Return the listing in full, word for word.

------ Available data

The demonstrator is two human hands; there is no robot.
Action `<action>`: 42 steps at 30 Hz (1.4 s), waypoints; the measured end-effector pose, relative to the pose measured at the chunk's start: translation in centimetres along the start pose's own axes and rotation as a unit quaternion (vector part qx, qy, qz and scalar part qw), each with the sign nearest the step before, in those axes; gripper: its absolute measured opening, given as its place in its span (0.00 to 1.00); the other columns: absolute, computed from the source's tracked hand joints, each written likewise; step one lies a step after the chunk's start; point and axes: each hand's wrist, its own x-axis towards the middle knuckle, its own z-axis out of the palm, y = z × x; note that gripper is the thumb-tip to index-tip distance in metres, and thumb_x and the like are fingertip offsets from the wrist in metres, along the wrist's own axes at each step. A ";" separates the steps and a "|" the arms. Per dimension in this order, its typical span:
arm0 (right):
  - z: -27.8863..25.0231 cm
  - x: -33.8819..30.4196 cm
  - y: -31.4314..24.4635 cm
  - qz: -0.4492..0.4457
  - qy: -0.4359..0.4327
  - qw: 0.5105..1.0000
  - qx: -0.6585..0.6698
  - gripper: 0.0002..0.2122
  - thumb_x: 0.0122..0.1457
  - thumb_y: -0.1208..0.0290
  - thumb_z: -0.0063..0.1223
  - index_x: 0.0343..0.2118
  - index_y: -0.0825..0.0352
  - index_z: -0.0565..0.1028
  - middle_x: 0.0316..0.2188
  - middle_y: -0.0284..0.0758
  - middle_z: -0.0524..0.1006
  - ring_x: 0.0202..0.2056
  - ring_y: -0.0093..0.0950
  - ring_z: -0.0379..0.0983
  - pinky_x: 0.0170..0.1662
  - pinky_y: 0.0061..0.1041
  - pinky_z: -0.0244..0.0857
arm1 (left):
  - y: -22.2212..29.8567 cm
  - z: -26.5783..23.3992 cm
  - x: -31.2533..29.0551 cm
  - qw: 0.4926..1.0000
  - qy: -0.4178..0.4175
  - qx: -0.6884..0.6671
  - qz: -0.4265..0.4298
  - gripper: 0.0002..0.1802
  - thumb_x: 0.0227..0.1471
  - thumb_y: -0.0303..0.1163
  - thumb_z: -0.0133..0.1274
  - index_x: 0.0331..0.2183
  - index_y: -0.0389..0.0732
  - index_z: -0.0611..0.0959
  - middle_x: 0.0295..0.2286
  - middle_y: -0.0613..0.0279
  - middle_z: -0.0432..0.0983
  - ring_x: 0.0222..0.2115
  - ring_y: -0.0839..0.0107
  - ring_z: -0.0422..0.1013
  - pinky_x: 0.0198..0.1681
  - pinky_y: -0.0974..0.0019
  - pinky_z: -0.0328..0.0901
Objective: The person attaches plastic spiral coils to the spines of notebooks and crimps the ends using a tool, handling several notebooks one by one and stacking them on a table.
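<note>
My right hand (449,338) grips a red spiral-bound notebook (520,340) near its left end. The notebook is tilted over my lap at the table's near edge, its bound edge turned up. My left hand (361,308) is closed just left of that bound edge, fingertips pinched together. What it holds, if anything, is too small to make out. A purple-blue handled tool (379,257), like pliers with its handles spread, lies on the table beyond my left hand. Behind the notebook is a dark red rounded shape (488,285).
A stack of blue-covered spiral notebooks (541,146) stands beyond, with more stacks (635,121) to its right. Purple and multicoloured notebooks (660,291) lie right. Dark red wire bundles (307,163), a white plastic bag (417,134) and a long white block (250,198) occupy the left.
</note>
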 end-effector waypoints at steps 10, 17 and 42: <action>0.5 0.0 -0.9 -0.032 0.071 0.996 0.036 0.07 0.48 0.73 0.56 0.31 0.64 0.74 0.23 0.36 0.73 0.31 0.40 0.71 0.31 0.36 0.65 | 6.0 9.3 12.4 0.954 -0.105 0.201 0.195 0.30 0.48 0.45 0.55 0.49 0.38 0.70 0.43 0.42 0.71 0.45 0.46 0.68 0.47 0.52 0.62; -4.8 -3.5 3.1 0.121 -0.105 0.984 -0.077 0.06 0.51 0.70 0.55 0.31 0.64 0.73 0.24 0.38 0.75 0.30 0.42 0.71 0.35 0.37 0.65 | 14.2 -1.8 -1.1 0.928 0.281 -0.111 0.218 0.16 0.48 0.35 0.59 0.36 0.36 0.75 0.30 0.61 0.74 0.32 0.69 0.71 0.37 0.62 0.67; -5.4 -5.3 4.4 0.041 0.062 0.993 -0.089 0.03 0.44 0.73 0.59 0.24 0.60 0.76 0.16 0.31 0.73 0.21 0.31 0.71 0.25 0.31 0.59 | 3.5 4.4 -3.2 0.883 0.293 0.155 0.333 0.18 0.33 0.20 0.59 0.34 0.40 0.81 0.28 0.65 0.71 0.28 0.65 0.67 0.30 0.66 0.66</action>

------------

*Task answer*:
The demonstrator is two human hands; there is no robot.
Action `<action>`: 42 steps at 30 Hz (1.4 s), waypoints; the measured end-effector pose, relative to the pose measured at the chunk's start: translation in centimetres along the start pose's own axes and rotation as a unit quaternion (vector part qx, qy, qz and scalar part qw), each with the sign nearest the step before, in those axes; gripper: its absolute measured opening, given as its place in its span (0.00 to 1.00); the other columns: absolute, computed from the source's tracked hand joints, each written likewise; step one lies a step after the chunk's start; point and axes: each hand's wrist, its own x-axis towards the middle knuckle, its own z-axis out of the palm, y = z × x; note that gripper is the thumb-tip to index-tip distance in metres, and thumb_x and the like are fingertip offsets from the wrist in metres, along the wrist's own axes at each step. A ";" separates the steps and a "|" the arms. Per dimension in this order, its typical span:
arm0 (right):
  - z: -27.8863..25.0231 cm
  - x: -33.8819..30.4196 cm
  - y: -31.4314..24.4635 cm
  - qz: -0.4492..0.4457
  - qy: -0.4359..0.4327
  - qw: 0.5105..1.0000
  - qx: -0.6585..0.6698
  - gripper: 0.0002..0.2122
  - thumb_x: 0.0122..0.1457
  - thumb_y: -0.1208..0.0290
  - thumb_z: -0.0063..0.1223
  - index_x: 0.0343..0.2118
  - index_y: -0.0825..0.0352
  - index_z: -0.0565..0.1028
  - middle_x: 0.0316..0.2188
  - middle_y: -0.0284..0.0758
  - middle_z: -0.0524..0.1006
  - ring_x: 0.0202..0.2056
  - ring_y: -0.0093..0.0950
  - ring_z: -0.0379..0.0983
  - pinky_x: 0.0170..0.1662
  - pinky_y: 0.0061..0.1041
  - pinky_z: -0.0244..0.0857
arm1 (left):
  - y: -22.2212..29.8567 cm
  - z: -26.5783..23.3992 cm
  - x: -31.2533..29.0551 cm
  - qw: 0.4926..1.0000
  - qy: -0.4178..0.4175
  - qx: -0.6884..0.6671
  - qz: -0.4265..0.4298
  - gripper: 0.0002..0.1802
  - thumb_x: 0.0227..0.1471
  - thumb_y: -0.0303..0.1163
  - thumb_z: -0.0133..0.1274
  - index_x: 0.0331..0.2183
  - index_y: -0.0389..0.0732
  - index_z: -0.0611..0.0959
  - middle_x: 0.0295..0.2286
  - middle_y: -0.0613..0.0279
  - middle_z: -0.0432..0.0983
  - ring_x: 0.0222..0.2115
  - ring_y: -0.0839..0.0107
  - ring_z: -0.0422..0.1013
  - pinky_x: 0.0198..0.1681
  - pinky_y: -0.0974..0.0019
  - pinky_z: -0.0328..0.0901
Objective: The person attaches plastic spiral coils to the spines of notebooks and crimps the ends using a tool, handling several notebooks one by one and stacking them on a table.
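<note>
My right hand (449,338) grips a red spiral-bound notebook (520,340) near its left end. The notebook is tilted over my lap at the table's near edge, its bound edge turned up. My left hand (361,308) is closed just left of that bound edge, fingertips pinched together. What it holds, if anything, is too small to make out. A purple-blue handled tool (379,257), like pliers with its handles spread, lies on the table beyond my left hand. Behind the notebook is a dark red rounded shape (488,285).
A stack of blue-covered spiral notebooks (541,146) stands beyond, with more stacks (635,121) to its right. Purple and multicoloured notebooks (660,291) lie right. Dark red wire bundles (307,163), a white plastic bag (417,134) and a long white block (250,198) occupy the left.
</note>
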 end-effector waypoints at steps 10, 17 and 42: <action>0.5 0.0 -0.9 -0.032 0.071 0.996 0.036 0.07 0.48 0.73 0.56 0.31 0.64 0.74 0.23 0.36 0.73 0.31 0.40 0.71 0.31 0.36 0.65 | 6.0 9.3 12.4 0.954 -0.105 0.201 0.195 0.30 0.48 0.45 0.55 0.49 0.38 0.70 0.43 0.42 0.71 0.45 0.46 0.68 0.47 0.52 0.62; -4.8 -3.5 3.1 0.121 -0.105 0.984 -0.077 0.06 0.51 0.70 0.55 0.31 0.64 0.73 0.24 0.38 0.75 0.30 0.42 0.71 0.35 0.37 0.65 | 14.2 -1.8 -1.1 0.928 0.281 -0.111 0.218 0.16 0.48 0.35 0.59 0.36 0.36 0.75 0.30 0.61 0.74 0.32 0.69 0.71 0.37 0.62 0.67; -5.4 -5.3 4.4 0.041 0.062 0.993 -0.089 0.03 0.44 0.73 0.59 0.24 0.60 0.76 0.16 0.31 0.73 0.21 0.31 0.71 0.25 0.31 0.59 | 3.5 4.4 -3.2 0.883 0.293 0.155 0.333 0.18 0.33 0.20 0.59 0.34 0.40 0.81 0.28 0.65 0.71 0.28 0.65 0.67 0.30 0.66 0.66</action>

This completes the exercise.